First time visitors to the U.S. Capital might easily be confused about where all the landmarks are and how to go about seeing them, since the National Mall does cover 146 acres. Great news for those who would rather spend more time AT the monuments and less time getting to them, is that Washington D.C.’s Big Bus Hop-On Hop-Off Red Line takes you to nearly all the must-see landmarks.
Hop on the bus at any of the 22 stops but a great place to begin is right at Union Station, which is itself a visitor attraction where you can get breakfast at a café before setting out. The Beaux-Arts architecture as well as the extensive use of marble and white granite set the stage for your day of exploring the city’s landmarks.
Start out at 9:00 AM and be at your first stop by 9:07 AM! Hop off the bus to see the U.S. Capitol, Peace Monument and Botanical Garden. Reservations are recommended to get your free tour of the Capital building, which includes the Crypt, the Rotunda, and National Statuary Hall. The Peace monument is one of three in a sculptural group that commemorates naval deaths during the Civil War.
On Capital grounds, stroll through the Botanic Garden where the conservatory is packed with visual treats
If you like walking, it’s only about a mile to the Smithsonian Castle but you can also hop back on the Big Bus and get off at stop #6. The red sandstone architecture is a major draw along with a little café famous for its scones and reasonable prices. America’s Treasure Chest is an exhibition displaying various items from across the Smithsonian. An excellent gift shop offers intriguing souvenirs. If you want to see more of the Smithsonian, this is the place to get the lay of the land using interactive tools.

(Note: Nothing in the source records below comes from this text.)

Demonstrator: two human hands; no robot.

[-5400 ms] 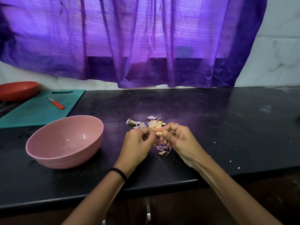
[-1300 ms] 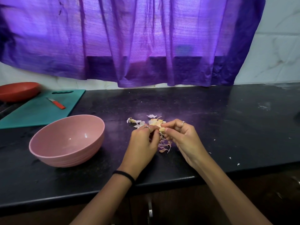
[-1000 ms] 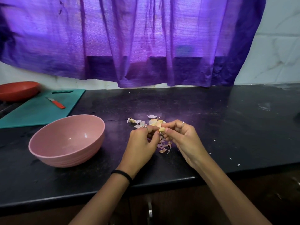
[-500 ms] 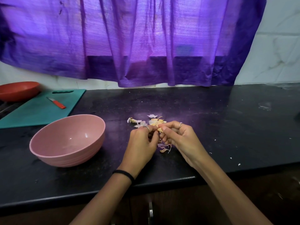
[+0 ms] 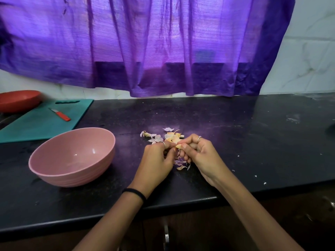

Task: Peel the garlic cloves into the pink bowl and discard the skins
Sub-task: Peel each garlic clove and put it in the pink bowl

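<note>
On the black counter (image 5: 235,142) the pink bowl (image 5: 72,171) stands left of the hands, its inside bare. Papery skins (image 5: 170,136) lie scattered just behind and beneath the fingers. The left hand (image 5: 155,160) and right hand (image 5: 199,154) meet, both pinching a pale garlic clove (image 5: 178,146), mostly hidden by fingertips.

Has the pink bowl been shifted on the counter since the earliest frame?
No. The pink bowl sits in the same spot beside the teal cutting board; its small shifts in the picture match the board's, so they are head camera motion.
</note>
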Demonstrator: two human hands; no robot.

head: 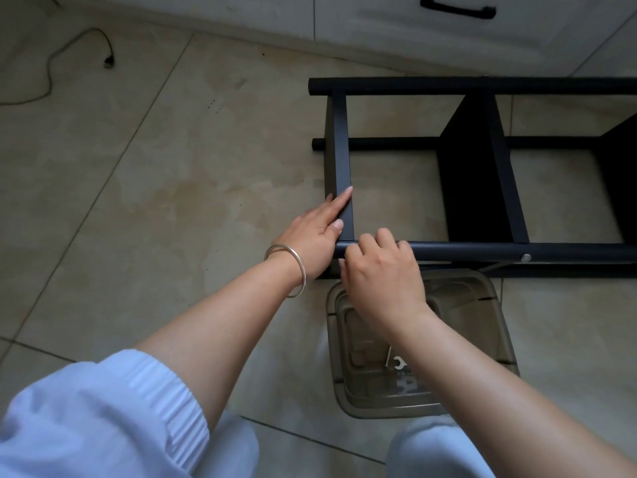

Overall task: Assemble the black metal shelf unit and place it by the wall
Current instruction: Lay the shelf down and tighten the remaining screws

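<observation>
Shelf unit on its side on the tile floor, both hands at its near-left corner.

The black shelf unit (479, 167) lies across the floor from about 12 to 3 o'clock, close to the white cabinets (379, 25). Left hand (315, 236), bangle (287, 269) on the wrist, lies flat with straight fingers along the end panel's edge. Right hand (381, 270) is curled over the near round post (517, 251) right at the corner; can't tell if it's pinching anything. Clear plastic bin (475, 298) sits at 6 o'clock, just under the post.
</observation>
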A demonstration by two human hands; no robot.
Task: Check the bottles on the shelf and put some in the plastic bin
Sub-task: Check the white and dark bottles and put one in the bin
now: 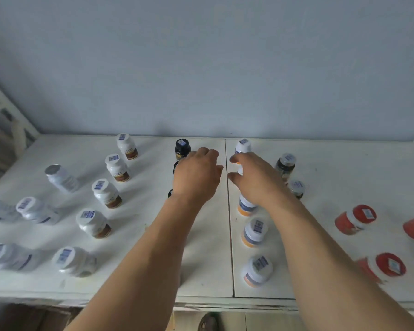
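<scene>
Both bare arms reach forward over a white painted shelf top [201, 259] set against a pale blue wall [201, 68], with a thin seam running near to far down its middle. The left hand [196, 177] hovers palm down over a column of black bottles; its fingers are curled loosely and I cannot tell whether they grip anything. The far black bottle with a barcode sticker on its cap [182, 147] stands upright just beyond that hand, and dark edges of other bottles show at the hand's left side. The right hand [256, 180] is open, thumb and fingers spread apart, beside a white-capped bottle with an orange base [243, 146] at the far end of a column right of the seam. Nearer in that column stand a second orange-based bottle [253, 231] and a third [257, 271], another being partly hidden under the wrist. Left of the arms, a diagonal row of white bottles with brown labels [106, 193] runs near to far, with more white bottles [62, 177] at the far left, some blurred. Two dark bottles with pale caps [286, 164] stand right of the right hand, and red-capped bottles [355, 219] sit well apart at the right edge. No plastic bin can be seen
</scene>
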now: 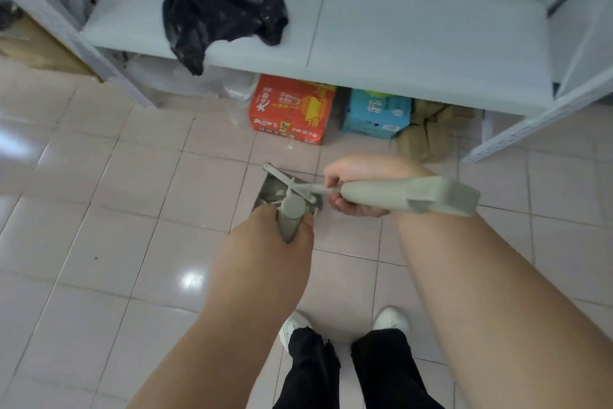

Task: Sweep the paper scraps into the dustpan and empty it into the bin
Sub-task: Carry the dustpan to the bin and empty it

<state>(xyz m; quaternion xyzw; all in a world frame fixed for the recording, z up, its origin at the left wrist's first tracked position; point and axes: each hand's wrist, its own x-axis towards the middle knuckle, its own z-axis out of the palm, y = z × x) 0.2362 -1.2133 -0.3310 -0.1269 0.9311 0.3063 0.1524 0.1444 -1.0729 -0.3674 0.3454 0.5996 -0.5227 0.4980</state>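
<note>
The left grip wraps the grey dustpan handle from below, pan held above the tiled floor, handle axis running toward the person. The right grip clamps the brush, long axis horizontal, head pointing right.

Open tiled floor lies to the left of the dustpan and toward the near edge. Ahead, a low shelf bars the way, with an orange box, blue box and brown paper beneath it.
</note>
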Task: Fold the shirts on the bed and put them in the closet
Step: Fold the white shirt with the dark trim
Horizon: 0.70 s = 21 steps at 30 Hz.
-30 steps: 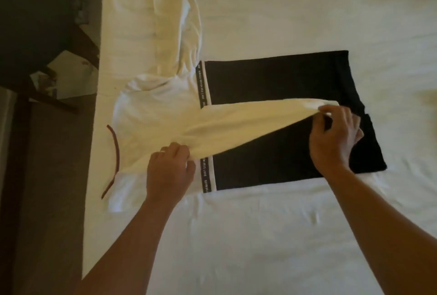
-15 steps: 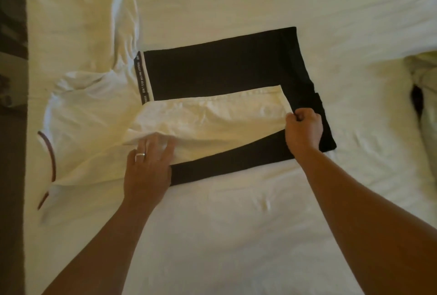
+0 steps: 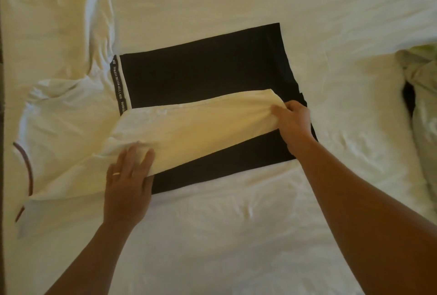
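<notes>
A shirt with a white top and a black lower body (image 3: 203, 74) lies flat on the white bed (image 3: 236, 235), its collar to the left. One white sleeve (image 3: 198, 129) is folded across the black part. My left hand (image 3: 128, 181) presses flat on the sleeve near the shoulder, fingers straight. My right hand (image 3: 293, 119) grips the sleeve's end over the black fabric at the right. The other sleeve (image 3: 94, 11) trails off toward the top left.
A crumpled pale garment (image 3: 423, 105) lies at the right edge of the bed, with something dark under it. The bed's left edge (image 3: 2, 129) runs down the left side of the view.
The sleeve has been laid down across the black part. My left hand went from gripping the fabric to pressing flat. The view has shifted to the right over the bed.
</notes>
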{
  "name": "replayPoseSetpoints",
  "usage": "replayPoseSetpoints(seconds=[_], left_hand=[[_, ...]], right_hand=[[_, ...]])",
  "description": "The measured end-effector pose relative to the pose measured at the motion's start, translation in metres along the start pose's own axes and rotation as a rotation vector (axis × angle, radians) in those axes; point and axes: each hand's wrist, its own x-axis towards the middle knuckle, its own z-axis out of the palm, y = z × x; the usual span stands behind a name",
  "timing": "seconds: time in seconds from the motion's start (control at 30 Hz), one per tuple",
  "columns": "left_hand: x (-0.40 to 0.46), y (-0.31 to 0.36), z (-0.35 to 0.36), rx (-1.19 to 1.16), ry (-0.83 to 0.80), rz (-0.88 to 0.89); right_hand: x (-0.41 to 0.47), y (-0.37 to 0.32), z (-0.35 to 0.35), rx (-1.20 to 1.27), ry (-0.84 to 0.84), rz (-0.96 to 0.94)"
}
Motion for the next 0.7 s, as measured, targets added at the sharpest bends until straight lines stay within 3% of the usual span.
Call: replayPoseSetpoints(seconds=[0.2, 0.4, 0.53, 0.63, 0.7], left_hand=[[-0.010, 0.005, 0.011, 0.076, -0.159, 0.036], [-0.012, 0.002, 0.006, 0.089, -0.131, 0.118], [-0.013, 0.002, 0.004, 0.063, -0.185, 0.146], [-0.009, 0.005, 0.005, 0.064, -0.229, 0.133], [-0.006, 0.009, 0.003, 0.041, -0.176, 0.123]], right_hand=[[-0.009, 0.032, -0.021, -0.244, 0.024, -0.007], [-0.005, 0.018, -0.014, -0.242, 0.013, -0.053], [-0.005, 0.019, -0.020, -0.208, 0.145, 0.005], [-0.006, 0.027, -0.021, -0.299, 0.127, 0.020], [-0.001, 0.027, -0.019, -0.320, 0.125, 0.006]])
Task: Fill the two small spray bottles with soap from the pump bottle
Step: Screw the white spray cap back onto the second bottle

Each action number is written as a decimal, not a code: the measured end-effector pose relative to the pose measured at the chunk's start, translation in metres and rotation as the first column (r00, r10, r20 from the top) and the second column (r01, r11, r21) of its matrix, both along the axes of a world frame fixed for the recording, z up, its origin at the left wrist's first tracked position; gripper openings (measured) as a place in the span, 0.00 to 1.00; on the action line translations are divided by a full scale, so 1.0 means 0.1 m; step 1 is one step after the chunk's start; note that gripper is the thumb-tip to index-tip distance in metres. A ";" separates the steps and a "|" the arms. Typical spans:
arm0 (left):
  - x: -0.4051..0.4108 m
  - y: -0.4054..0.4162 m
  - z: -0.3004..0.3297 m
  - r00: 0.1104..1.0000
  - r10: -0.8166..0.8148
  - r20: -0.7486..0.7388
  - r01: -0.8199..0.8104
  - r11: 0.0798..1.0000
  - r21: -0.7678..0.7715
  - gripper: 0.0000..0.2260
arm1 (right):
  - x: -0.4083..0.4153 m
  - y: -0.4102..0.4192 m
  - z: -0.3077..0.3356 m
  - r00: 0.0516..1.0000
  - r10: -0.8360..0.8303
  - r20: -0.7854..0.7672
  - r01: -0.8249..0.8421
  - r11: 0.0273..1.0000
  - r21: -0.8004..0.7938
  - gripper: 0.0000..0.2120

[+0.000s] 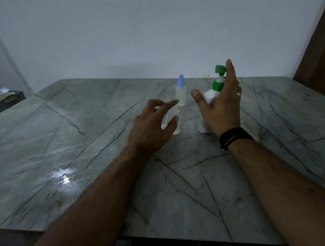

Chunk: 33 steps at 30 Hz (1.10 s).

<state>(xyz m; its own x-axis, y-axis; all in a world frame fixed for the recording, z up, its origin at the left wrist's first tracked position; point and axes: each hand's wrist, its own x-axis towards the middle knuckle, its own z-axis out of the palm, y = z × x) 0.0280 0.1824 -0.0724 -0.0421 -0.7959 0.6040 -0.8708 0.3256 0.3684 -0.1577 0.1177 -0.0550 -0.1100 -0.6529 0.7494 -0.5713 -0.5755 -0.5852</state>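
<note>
A white pump bottle [211, 95] with a green pump head stands at the middle right of the table, mostly hidden behind my right hand [221, 107]. That hand is spread open just in front of it, index finger up beside the pump head. A small clear spray bottle with a blue cap [180, 92] stands upright to the left of the pump bottle. A second small clear spray bottle [176, 123] stands nearer, partly hidden by my left hand [152, 130]. The left fingers are apart around it, and I cannot tell if they touch it.
The grey marble table [81, 128] has a wet shiny patch [63, 176] at the front left. A dark tray with cloths and clutter [0, 98] sits off the far left corner. A white wall stands behind, a brown panel [318, 60] at the right.
</note>
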 end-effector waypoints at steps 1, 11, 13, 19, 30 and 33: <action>0.00 0.00 0.01 1.000 -0.003 -0.021 0.003 1.000 -0.007 0.24 | 0.00 0.00 0.00 1.000 -0.012 -0.008 0.012 1.000 -0.004 0.47; 0.15 -0.01 -0.01 0.990 0.096 -0.103 -0.092 0.995 0.046 0.09 | -0.10 0.14 0.35 0.993 -0.122 0.001 0.121 0.985 -0.119 0.38; 0.17 0.02 0.01 0.993 0.122 -0.007 -0.120 0.983 0.141 0.08 | -0.06 0.28 0.52 0.991 -0.126 -0.035 0.116 0.968 -0.222 0.33; 0.20 0.02 0.02 0.985 0.108 0.135 -0.149 0.925 0.348 0.17 | 0.20 0.70 0.56 0.989 0.091 -0.119 -0.108 0.983 -0.148 0.25; 0.21 0.02 0.02 0.981 0.190 -0.043 -0.169 0.940 0.297 0.12 | 0.49 0.62 -0.03 0.934 0.236 -0.268 -0.120 0.914 0.387 0.37; 0.22 0.00 0.01 0.929 0.218 -0.299 -0.181 0.972 0.149 0.11 | 0.54 0.55 -0.06 0.925 0.257 -0.280 -0.110 0.887 0.449 0.36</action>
<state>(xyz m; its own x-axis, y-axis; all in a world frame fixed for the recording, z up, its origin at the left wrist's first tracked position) 0.0497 0.1822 -0.0714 0.3000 -0.8339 0.4632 -0.7485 0.0952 0.6562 -0.1036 0.1731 -0.0609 0.2426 -0.8952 0.3738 -0.6780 -0.4321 -0.5947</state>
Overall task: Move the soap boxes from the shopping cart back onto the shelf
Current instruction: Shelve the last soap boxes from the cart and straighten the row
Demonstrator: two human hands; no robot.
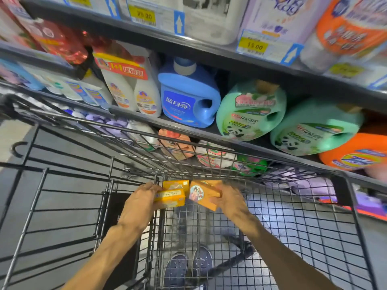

Washington Monument can be reached from either Stop #7 or #14. Either way, you can’t miss the sight of the 555-foot tall white marble obelisk built to commemorate George Washington. Surrounded by green space with views across the mall that include the reflecting pool, this is a great place to bask in your surroundings.
Stop #9 brings you to the beautiful Jefferson Memorial, that neo-classical round structure with columns situated in Potomac Park on the shore of the Tidal Basin. Circular marble steps lead to the portico which is open to the elements. If you’re lucky enough to be in D.C. during cherry blossom season, this is a perfect place to experience peak bloom. The building was modeled after the Pantheon of Rome and was designed to reflect Thomas Jefferson’s architectural tastes.
Centered in the marble interior is the bronze statue of Jefferson holding the Declaration of Independence. The walls are inscribed with his famous quotations dealing with freedom from “every form of tyranny over the mind of man.”
FDR and MLK Memorials
Stop #10 brings you to the west corner of the Tidal Basin where you’ll find the FDR and MLK Memorials. In a 1936 speech Roosevelt noted that “there is nothing so American” as National Parks. The beautiful and powerful memorial dedicated to the 32nd president features four open-air rooms representing his four terms of office. A meandering pathway leads past waterfalls, bronze sculptures, shade trees and quiet alcoves. Walls are engraved with FDR quotes and the Breadline and Fireside Chat sculptures are evocative memorials to difficult times in American history.
The MLK memorial’s centerpiece is a 30-foot statue of Dr. King carved into the Stone of Hope emerging from two boulders known as the Mountain of Despair. The design is a fitting tribute to this man who worked valiantly to close the gaps among people. The walls are inscribed with quotes from his speeches and the design is a powerful reminder of where we’ve come from and where we have yet to go.
Energetic people can walk to the Lincoln Memorial and tired ones can takethe bus to Stop 11 or 12. Here on the steps rising up and away from the reflecting pool is where MLK made his famous “I Have a Dream” speech. Thirty-six columns represent the 36 states at the time of Lincoln’s assassination. The inside has three chambers with inscriptions, murals, and the famous statue of Lincoln sitting in contemplation.
The Korean War, World War II, and Vietnam Veterans memorials are all located in the vicinity of the Lincoln Memorial and you can walk around to each. Anyone interested in our nation’s wartime history won’t want to miss these emotional monuments to our veterans.
There are certainly other fabulous and worthwhile landmarks and monuments to visit along the Red Loop but plan to conclude your day at the Newseum at Stop #17. Not just a place for journalists or history buffs, here’s where you can get a real understanding of Freedom of the Press and the very important role it plays. See front page stories from around the world and at home, from Columbus’ voyage in 1492 to World War II to Brexit, as well as Pulitzer Prize winning photographs and artifacts from the Berlin Wall, 9/11, FBI stories, and much more. Interactive tools keep all age groups engaged and views of the Capital from the terrace are excellent.